Specifically, they have criticized the FCA’s rule which allows retail investors to invest in cryptocurrencies directly through crypto exchanges but are prohibited from accessing regulated ETPs listed on established exchanges.
“A UK retail investor can’t invest in a product like ours, a Mifid II [EU regulated] instrument, listed on a regulated exchange and sold through a regulated broker, who would screen you for applicability, depending on your investment objectives and profile,” Bradley Duke, Chief Strategist of London-based ETC Group, said.
“But they can go to a crypto exchange and buy bitcoin without going through any checks and balances, and to me that doesn’t really make sense.”
UK Investors Have Two Options to Get Exposure to Crypto
UK retail investors seeking exposure to cryptocurrencies currently have two options.

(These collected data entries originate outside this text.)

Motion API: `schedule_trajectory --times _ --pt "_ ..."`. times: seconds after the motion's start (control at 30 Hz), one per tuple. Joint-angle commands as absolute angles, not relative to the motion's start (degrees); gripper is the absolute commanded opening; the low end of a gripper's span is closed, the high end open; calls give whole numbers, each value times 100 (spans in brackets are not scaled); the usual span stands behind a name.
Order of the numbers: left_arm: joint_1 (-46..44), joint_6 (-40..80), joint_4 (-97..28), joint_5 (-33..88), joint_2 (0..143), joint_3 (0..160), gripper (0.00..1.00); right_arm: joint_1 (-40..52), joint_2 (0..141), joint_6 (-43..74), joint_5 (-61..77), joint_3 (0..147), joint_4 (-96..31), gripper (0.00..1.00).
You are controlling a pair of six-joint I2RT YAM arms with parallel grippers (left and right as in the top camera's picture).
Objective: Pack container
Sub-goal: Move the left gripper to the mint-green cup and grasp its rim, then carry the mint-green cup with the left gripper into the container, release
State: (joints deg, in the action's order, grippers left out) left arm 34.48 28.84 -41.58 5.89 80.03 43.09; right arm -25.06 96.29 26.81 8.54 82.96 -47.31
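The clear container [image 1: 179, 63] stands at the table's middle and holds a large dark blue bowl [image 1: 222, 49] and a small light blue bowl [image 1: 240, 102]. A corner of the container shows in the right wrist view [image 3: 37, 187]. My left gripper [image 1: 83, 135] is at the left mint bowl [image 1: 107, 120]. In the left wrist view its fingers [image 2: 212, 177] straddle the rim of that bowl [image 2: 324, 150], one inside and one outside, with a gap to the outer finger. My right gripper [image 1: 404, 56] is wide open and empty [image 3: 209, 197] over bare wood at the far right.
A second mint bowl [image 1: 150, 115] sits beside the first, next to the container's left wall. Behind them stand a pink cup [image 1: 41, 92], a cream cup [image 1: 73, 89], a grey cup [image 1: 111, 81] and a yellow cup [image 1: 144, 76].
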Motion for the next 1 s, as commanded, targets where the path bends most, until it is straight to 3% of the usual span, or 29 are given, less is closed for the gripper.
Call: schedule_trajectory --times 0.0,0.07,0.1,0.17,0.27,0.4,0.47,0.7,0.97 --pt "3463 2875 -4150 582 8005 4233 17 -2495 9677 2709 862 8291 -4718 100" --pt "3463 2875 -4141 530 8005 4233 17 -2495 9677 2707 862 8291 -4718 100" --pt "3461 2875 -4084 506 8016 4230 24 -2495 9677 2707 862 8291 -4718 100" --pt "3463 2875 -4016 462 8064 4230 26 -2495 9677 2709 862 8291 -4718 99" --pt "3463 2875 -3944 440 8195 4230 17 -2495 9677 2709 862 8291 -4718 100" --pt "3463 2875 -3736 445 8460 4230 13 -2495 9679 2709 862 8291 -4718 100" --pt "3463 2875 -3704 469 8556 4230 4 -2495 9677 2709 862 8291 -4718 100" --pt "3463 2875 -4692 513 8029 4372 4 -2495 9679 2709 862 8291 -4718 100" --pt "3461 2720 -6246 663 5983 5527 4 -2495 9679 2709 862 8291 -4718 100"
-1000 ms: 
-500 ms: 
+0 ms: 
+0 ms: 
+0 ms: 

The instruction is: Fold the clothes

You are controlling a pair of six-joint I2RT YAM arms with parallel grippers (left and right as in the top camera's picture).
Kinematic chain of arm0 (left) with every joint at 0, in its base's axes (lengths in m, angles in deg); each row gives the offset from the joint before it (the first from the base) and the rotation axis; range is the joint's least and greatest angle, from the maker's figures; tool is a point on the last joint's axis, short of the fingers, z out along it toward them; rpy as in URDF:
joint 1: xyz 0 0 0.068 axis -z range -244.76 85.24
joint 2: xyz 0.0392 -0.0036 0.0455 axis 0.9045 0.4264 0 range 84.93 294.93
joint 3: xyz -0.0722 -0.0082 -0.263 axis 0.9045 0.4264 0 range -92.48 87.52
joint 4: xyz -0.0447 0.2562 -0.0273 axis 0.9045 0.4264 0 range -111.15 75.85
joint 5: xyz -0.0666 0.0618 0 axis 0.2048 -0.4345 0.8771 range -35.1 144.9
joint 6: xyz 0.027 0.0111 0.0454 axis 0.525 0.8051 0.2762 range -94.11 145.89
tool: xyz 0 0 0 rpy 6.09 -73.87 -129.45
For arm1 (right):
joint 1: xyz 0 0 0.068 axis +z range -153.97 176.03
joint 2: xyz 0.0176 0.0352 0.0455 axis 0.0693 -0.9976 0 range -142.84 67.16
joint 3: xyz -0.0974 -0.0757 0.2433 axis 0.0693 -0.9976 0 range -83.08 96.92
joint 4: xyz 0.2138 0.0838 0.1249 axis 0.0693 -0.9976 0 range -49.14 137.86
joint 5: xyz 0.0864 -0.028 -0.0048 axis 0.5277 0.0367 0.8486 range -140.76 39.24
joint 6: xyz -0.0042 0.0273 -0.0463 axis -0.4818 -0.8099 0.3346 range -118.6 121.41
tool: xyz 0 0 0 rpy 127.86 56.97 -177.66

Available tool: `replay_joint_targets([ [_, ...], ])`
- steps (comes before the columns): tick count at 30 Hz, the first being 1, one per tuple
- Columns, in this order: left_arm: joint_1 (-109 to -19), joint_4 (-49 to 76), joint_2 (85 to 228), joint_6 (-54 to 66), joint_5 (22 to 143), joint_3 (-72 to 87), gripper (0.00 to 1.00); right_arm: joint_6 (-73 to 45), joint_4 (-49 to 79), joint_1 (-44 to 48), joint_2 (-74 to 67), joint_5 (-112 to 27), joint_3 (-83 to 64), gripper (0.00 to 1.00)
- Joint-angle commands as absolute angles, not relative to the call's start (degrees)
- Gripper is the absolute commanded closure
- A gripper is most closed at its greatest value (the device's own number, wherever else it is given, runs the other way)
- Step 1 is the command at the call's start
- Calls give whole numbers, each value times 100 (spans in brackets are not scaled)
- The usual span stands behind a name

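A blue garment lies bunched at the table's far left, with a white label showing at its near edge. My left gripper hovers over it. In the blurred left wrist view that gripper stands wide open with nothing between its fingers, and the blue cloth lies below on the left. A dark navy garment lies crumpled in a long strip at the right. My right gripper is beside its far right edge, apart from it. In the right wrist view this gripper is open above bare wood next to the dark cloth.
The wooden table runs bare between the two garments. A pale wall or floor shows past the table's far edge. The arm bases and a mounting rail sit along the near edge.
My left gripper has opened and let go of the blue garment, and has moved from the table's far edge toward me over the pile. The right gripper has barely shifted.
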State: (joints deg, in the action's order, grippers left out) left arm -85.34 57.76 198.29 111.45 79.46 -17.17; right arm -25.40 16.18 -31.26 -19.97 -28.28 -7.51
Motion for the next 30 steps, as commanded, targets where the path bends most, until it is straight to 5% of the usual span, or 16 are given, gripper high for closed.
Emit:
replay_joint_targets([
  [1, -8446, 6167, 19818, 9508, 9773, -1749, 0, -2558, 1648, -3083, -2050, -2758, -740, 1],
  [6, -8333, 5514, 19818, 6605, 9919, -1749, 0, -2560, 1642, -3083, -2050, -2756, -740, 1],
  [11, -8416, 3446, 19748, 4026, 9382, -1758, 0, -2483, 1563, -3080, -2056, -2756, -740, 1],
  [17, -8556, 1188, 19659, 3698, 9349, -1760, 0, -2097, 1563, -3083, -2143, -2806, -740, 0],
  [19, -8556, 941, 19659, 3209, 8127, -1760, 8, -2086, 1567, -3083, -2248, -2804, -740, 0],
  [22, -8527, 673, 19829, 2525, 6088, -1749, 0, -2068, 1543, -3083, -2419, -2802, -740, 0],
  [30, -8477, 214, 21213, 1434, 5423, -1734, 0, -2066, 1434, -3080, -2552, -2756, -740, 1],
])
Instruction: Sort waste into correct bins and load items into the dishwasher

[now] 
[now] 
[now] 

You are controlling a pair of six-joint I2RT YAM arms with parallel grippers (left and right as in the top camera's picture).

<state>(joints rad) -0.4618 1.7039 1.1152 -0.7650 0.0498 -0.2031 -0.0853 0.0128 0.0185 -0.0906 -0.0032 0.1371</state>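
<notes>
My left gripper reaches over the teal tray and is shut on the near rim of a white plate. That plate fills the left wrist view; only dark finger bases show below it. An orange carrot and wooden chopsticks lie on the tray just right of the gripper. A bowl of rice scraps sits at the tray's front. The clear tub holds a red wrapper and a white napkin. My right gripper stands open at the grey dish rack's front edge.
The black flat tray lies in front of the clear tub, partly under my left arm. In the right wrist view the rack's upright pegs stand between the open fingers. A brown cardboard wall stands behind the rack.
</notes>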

They can either purchase digital tokens directly from crypto exchanges, which comes with various challenges such as the need for digital wallets and the risk of theft, or they can invest in shares of companies that track cryptocurrencies, such as exchanges or miners.
However, there is demand among retail investors for ETPs directly investing in cryptocurrencies, as evidenced by numerous requests on investment platforms.
With the recent surge of interest in cryptocurrencies following the US launches of crypto ETPs involving prominent asset managers like BlackRock and Invesco, some believe the FCA will need to reassess its position.
However, some also acknowledged that complete access to all UK retail investors may not be appropriate.
“I don’t agree with general access,” Hector McNeil, co-founder and co-chief executive of London-based HANetf, said, adding that with any more complex product, there should be “some sort of gating”.
“If it’s somebody like me putting 3 per cent of their portfolio in, that should be fine. If it’s my mother wanting to put 100 per cent in because her friend down the social club told her she made loads of money, then I don’t think that’s right.”
Despite arguments favoring regulated ETPs, there are doubts that the FCA will change its stance.
Concerns about the volatility of crypto assets, their links to financial crime, and the challenges in valuing them have been repeatedly raised by the FCA.